Requirement: Keep the lines exact and the pictures out as you repeat the following listing.

The data:
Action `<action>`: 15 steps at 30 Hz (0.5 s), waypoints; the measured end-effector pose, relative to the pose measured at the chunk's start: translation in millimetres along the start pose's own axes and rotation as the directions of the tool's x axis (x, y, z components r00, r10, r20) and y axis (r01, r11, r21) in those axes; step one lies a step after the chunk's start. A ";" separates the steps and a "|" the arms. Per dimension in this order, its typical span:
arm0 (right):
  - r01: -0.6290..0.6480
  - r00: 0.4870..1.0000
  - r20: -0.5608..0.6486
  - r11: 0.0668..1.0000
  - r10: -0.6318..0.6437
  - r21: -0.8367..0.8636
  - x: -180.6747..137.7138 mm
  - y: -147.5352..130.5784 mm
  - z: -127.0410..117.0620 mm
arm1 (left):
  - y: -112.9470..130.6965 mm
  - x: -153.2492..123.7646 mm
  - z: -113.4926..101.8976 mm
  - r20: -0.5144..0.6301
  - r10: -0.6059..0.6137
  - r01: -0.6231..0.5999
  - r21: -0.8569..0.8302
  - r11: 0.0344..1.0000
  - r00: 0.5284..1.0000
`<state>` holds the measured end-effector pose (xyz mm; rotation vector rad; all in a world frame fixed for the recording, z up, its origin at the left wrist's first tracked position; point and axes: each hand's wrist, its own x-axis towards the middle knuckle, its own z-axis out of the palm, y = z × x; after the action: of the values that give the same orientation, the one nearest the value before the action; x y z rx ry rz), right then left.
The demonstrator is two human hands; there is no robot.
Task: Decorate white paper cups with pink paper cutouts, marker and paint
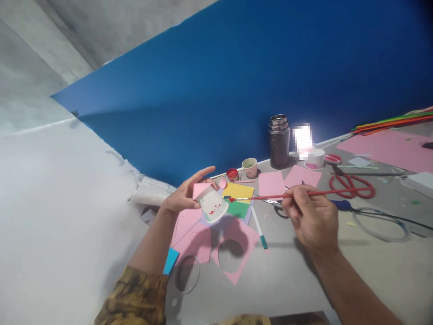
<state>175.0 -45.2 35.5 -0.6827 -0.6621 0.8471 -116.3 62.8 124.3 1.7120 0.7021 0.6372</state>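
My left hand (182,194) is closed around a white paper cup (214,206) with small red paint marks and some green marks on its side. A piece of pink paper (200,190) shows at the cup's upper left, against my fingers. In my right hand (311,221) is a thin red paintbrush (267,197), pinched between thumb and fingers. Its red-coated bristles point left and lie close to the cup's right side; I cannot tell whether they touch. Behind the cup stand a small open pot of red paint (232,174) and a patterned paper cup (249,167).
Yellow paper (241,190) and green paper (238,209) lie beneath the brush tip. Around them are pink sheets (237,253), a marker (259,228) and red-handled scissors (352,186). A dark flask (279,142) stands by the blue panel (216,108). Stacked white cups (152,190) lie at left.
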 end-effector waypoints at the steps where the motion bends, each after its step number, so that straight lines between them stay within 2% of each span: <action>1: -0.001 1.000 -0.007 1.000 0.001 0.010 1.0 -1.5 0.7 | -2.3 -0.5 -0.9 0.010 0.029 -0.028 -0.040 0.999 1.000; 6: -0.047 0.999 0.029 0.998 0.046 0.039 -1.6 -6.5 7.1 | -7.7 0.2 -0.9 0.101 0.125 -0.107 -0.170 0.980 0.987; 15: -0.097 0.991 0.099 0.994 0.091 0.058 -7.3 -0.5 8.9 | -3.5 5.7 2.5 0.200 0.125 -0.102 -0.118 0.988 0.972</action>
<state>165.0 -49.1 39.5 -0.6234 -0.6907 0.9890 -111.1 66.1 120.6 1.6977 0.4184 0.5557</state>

Response area:
Action `<action>`: 15 steps at 30 Hz (0.5 s), waypoints; the measured end-effector pose, relative to the pose measured at the chunk's start: translation in millimetres along the start pose's own axes and rotation as the directions of the tool's x axis (x, y, z components r00, r10, r20) and y axis (r01, r11, r21) in those axes; step one lies a step after the chunk's start. A ";" separates the steps and a "|" the arms. Per dimension in this order, its typical span:
arm0 (right):
  - r01: -0.6290..0.6480
  - r00: 0.4870..1.0000
  - r20: -0.5608..0.6486
  - r11: 0.0668..1.0000
  - r10: -0.6318..0.6437
  - r21: -0.8367..0.8636
  - x: -180.6747..137.7138 mm
  - y: -147.5352..130.5784 mm
  - z: -127.0410..117.0620 mm
arm1 (left):
  - y: -112.9470..130.6965 mm
  - x: -153.2492..123.7646 mm
  - z: -113.4926..101.8976 mm
  - r20: -0.5144..0.6301
  - r10: -0.6059..0.6137
  - r01: -0.6231..0.5999
  - r21: -0.8569..0.8302
  - r11: 0.0344..1.0000
  - r00: 0.5284..1.0000
`<state>` holds the measured end-effector pose (xyz mm; rotation vector rad; all in a world frame fixed for the recording, z up, its origin at the left wrist's first tracked position; point and axes: each hand's wrist, its own x-axis towards the middle knuckle, its own z-axis out of the palm, y = z × x; after the action: of the values that give the same orientation, the one nearest the value before the action; x y z rx ry rz), right then left.
The demonstrator is two human hands; there is no robot.
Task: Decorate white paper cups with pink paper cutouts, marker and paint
<state>175.0 -45.2 35.5 -0.6827 -0.6621 0.8471 -116.3 62.8 124.3 1.7120 0.7021 0.6372</state>
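My left hand (182,194) is closed around a white paper cup (214,206) with small red paint marks and some green marks on its side. A piece of pink paper (200,190) shows at the cup's upper left, against my fingers. In my right hand (311,221) is a thin red paintbrush (267,197), pinched between thumb and fingers. Its red-coated bristles point left and lie close to the cup's right side; I cannot tell whether they touch. Behind the cup stand a small open pot of red paint (232,174) and a patterned paper cup (249,167).
Yellow paper (241,190) and green paper (238,209) lie beneath the brush tip. Around them are pink sheets (237,253), a marker (259,228) and red-handled scissors (352,186). A dark flask (279,142) stands by the blue panel (216,108). Stacked white cups (152,190) lie at left.
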 end-effector waypoints at the steps where the motion bends, each after its step number, so that straight lines between them stay within 2% of each span: <action>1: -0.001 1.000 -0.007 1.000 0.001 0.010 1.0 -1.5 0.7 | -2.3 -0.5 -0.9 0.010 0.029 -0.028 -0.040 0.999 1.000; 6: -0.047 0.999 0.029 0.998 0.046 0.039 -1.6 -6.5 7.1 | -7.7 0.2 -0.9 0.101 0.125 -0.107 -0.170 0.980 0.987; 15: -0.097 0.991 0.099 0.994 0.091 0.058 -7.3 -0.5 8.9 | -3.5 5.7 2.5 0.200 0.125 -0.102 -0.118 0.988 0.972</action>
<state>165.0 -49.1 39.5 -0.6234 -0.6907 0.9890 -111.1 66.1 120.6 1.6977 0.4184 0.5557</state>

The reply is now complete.